Doch Joan hat keine Lust mehr, für King den Lockvogel zu spielen, und fühlt sich zu Simon hingezogen. Als sie den Amerikaner auf seiner Yacht besucht, stellt Kings Bande die beiden und legt Simon ans Herz, schleunigst zu verschwinden. Aber Joan nutzt die Gelegenheit zur Flucht und ist entschlossen, mit Simon durchzubrennen.
Auf See kommen ihr dann aber doch Zweifel, auch weil sie weiß, wie besitzergreifend King ist, und Simon setzt die junge Frau an Land ab. Joan sucht Unterschlupf im sogenannten Vogelhaus, einem Anwesen an der Steilküste nahe eines militärischen Sperrgebiets, das der Militärforscher Bernard (Alexander Knox) der Künstlerin Freya Nielsen (Viveca Lindefors) jeden Sommer zur Verfügung stellt. Doch Kings Bande sucht Joan und Simon und die beiden stürzen von der Klippe.
Packende Science-Fiction
Überraschender Weise werden die Beiden von Kindern gerettet, die in einer in die Felsen gebauten Forschungsstation abgeschottet leben. So hilfsbereit die Kinder sind, so seltsam sind sie auch. Völlig isoliert aufgewachsen, haben sie keine Ahnung von der Welt und ihre Körpertemperatur ist leichenartig kalt. Die Kinder versuchen Joan und Simon, für die es keinen Weg hinaus gibt, vor ihren Lehrern und Betreuern zu verstecken. Als auch King in der Höhle auftaucht, eskaliert die Situation.

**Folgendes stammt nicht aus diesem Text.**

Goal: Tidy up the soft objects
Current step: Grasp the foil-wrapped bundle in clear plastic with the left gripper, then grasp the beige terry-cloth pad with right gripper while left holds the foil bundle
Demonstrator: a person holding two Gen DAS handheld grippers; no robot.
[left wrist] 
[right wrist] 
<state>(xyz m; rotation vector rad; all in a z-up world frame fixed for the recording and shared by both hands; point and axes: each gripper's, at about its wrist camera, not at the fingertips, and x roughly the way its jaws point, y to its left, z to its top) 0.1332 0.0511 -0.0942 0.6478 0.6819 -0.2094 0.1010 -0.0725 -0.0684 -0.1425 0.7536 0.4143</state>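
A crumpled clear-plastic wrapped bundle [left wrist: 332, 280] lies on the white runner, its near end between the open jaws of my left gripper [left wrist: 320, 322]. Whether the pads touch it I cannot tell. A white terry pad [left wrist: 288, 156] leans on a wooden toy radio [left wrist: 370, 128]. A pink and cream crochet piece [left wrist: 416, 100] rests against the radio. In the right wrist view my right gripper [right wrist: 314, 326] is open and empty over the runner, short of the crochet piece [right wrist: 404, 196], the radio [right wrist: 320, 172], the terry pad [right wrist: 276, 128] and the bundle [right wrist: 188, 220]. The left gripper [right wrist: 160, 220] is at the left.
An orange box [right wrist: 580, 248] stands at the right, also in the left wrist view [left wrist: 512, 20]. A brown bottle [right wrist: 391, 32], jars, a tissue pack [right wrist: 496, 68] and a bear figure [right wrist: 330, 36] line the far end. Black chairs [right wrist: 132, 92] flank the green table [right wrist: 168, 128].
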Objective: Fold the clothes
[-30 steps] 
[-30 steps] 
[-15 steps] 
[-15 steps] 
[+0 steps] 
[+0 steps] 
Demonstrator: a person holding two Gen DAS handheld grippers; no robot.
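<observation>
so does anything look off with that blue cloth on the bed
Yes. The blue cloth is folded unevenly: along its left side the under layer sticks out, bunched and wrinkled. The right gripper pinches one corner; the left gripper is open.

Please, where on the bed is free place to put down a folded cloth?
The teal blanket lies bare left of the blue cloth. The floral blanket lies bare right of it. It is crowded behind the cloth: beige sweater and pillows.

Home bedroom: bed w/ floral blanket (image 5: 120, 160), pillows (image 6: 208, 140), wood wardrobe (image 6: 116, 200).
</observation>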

„Sie sind verdammt“ entstand 1961 als Produktion der legendären britischen Hammer Film Productions. Regie führte der amerikanische Regisseur Joseph Losey, der bei Berthold Brecht und am Russischen Theater studiert hatte. Aufgrund seiner Mitgliedschaft in der Kommunistischen Partei war Losey in der McCarthy-Ära auf der Schwarzen Liste gelandet und konnte in den USA keine Filme mehr drehen. Er immigrierte 1958 nach England und erarbeitete sich hier mit seinen Genrefilmen einen Namen. Drehbuchautor Evan Jones und auch Charakterdarsteller Oliver Reed blieben langjährige Drehpartner von Losey.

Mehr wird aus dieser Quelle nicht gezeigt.